# The Mid-week Special!



## sawhorseray (Jun 30, 2021)

Bob, a 70-year-old, extremely wealthy widower shows up at the Country Club with a breathtakingly beautiful 25 year-old blonde who knocks everyone's socks off with her youthful looks and charm.
She hangs onto Bob's arm and listens intently to his every word.
His buddies at the club are all aghast. At the very first chance, they corner him and ask, "Bob, how did you get the trophy girlfriend?"
Bob replies, "Girlfriend? She's my wife!"
They're amazed, but continue to ask. "So, how did you persuade her to marry you?"
"I lied about my age", Bob replies.
"What, did you tell her you were only 50?"
Bob smiles and says, "No, I told her I was 90."

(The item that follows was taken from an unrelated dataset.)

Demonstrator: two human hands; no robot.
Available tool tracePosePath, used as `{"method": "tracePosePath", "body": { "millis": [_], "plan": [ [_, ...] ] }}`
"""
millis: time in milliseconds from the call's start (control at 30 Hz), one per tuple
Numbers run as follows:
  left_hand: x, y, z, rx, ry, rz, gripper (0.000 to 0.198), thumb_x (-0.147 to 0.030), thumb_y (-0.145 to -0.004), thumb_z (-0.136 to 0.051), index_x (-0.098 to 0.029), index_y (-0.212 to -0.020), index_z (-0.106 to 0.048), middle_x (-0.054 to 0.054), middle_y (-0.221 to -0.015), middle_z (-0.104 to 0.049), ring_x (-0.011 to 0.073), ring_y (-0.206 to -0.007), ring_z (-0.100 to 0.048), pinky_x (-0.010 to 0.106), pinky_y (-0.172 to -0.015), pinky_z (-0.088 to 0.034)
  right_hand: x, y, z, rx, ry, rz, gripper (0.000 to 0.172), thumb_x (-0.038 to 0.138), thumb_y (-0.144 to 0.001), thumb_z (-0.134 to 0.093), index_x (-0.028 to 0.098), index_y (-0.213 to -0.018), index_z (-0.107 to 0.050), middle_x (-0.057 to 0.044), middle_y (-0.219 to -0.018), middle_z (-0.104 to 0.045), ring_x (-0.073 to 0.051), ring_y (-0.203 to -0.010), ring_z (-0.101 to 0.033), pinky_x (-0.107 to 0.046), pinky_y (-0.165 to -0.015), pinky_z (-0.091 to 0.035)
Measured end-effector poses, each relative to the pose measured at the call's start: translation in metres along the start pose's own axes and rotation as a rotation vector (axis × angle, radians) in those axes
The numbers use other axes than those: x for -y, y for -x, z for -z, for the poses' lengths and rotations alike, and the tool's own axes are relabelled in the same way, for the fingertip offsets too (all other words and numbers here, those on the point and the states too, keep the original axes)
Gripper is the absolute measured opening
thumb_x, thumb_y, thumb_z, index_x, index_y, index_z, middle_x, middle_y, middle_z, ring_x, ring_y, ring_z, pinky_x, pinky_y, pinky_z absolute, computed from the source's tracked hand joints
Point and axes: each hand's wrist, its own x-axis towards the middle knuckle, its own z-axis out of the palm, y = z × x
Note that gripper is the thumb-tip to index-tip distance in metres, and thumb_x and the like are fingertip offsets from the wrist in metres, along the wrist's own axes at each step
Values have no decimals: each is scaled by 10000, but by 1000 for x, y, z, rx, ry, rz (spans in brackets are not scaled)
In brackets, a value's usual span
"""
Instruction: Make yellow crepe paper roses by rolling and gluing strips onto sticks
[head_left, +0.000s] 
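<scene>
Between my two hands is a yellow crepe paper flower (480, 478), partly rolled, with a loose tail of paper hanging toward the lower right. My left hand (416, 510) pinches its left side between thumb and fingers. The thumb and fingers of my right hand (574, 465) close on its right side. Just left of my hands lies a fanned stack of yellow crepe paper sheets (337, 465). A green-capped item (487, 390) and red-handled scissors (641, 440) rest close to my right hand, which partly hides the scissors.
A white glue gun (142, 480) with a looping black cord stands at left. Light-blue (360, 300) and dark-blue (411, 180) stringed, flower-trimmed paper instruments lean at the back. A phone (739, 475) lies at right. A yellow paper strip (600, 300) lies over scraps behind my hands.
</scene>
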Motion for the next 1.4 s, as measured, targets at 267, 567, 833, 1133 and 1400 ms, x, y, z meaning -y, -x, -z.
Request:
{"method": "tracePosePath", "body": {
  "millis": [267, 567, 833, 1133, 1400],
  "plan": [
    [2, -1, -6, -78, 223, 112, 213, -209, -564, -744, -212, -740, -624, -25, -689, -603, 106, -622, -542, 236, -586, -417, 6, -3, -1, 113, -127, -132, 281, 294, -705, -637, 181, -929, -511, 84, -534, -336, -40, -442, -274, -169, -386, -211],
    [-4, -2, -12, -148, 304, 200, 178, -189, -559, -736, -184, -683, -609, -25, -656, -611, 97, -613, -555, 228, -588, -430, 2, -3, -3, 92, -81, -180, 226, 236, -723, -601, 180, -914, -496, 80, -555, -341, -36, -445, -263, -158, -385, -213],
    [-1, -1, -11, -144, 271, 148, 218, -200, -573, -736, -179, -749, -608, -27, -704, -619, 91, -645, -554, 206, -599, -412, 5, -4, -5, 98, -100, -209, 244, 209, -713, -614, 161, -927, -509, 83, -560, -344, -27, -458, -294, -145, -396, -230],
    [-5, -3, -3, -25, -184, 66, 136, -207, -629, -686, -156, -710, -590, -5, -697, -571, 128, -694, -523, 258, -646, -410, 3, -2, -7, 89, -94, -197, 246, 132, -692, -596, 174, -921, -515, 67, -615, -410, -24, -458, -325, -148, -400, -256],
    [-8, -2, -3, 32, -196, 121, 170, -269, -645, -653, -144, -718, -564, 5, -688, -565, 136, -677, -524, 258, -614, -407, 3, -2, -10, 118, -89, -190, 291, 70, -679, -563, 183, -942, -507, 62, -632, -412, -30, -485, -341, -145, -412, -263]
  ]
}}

A king wanted to go fishing, and he asked the royal weather forecaster the forecast for the next few hours.
The palace meteorologist assured him that there was no chance of rain.
So the King and the Queen went fishing.
On the way, he met a man with a fishing pole riding on a donkey, and he asked the man if the fish were biting.
The fisherman said, “Your Majesty, you should return to the palace! In just a short time I expect a huge rain storm."
The King replied: "I hold the palace meteorologist in high regard. He is an educated and experienced professional. Besides, I pay him very high wages.
He gave me a very different forecast. I trust him."
So the King continued on his way.
However, in a short time a torrential rain fell from the sky. The King and Queen were totally soaked.
Furious, the King returned to the palace, and gave the order to fire the meteorologist.
Then he summoned the fisherman and offered him the prestigious position of royal forecaster.
The fisherman said, “Your Majesty, I do not know anything about forecasting.
I obtain my information from my donkey.
If I see my donkey's ears drooping, it means with certainty that...it will rain."
So the King hired the donkey.
And thus began the practice of hiring dumb asses to work in influential positions of government.
The practice is unbroken to this date...


----------



## smokeymose (Jun 30, 2021)

I actually got #4 after a few seconds, but I'll keep it to myself ;-)


----------



## MJB05615 (Jun 30, 2021)

These are some of the best ones yet!  The older I get the more I identify with these 1, is great.  Thanks Ray.


----------



## GaryHibbert (Jun 30, 2021)

Yep, I got it.
Hard to pick a favorite out of this batch, but I gotta go with "lied about my age" and "Never pick a fight".
Thanks for these Ray.
Gary


----------



## Brokenhandle (Jun 30, 2021)

Those are awesome! Thanks Ray!

Ryan


----------



## chopsaw (Jun 30, 2021)

Thanks Ray . Yup got it , and still have some .


----------



## SecondHandSmoker (Jun 30, 2021)

Yep, # 4 all the way.  Never even considered sniffing the glue back in those days.


----------



## chopsaw (Jun 30, 2021)

SecondHandSmoker said:


> Never even considered sniffing the glue back in those days.


LOL , how could you help it . Filled the whole house up .


----------



## SecondHandSmoker (Jun 30, 2021)

chopsaw said:


> LOL , how could you help it . Filled the whole house up .




LOL.  That it did.  But I never did it intentionally.


----------



## chopsaw (Jun 30, 2021)

SecondHandSmoker said:


> But I never did it intentionally.


Me either . My parents had me so scared of drugs .


----------



## SecondHandSmoker (Jun 30, 2021)

chopsaw said:


> Me either . My parents had me so scared of drugs .




Same here.  
However, my folks had no problems letting me drink beer, wine, and some of the hard stuff once in a while. 
I was around 13 when my father handed me a carton of smokes and said, 
" I would rather you do it in front of me than behind my back".


----------



## bigfurmn (Jul 1, 2021)

#4 I need to check my parents basement. Pretty sure there are a few I never got to down there. Might even be worth some money?


----------



## smokeymose (Jul 3, 2021)

bigfurmn said:


> #4 I need to check my parents basement. Pretty sure there are a few I never got to down there. Might even be worth some money?


More than you think!
When I retired I was looking around for something to fill my time all winter and thought I might get back into it. 
Went to Hobby Lobby and was dumbfounded at the prices of kits.


----------



## chopsaw (Jul 3, 2021)

smokeymose said:


> Went to Hobby Lobby and was dumbfounded at the prices of kits.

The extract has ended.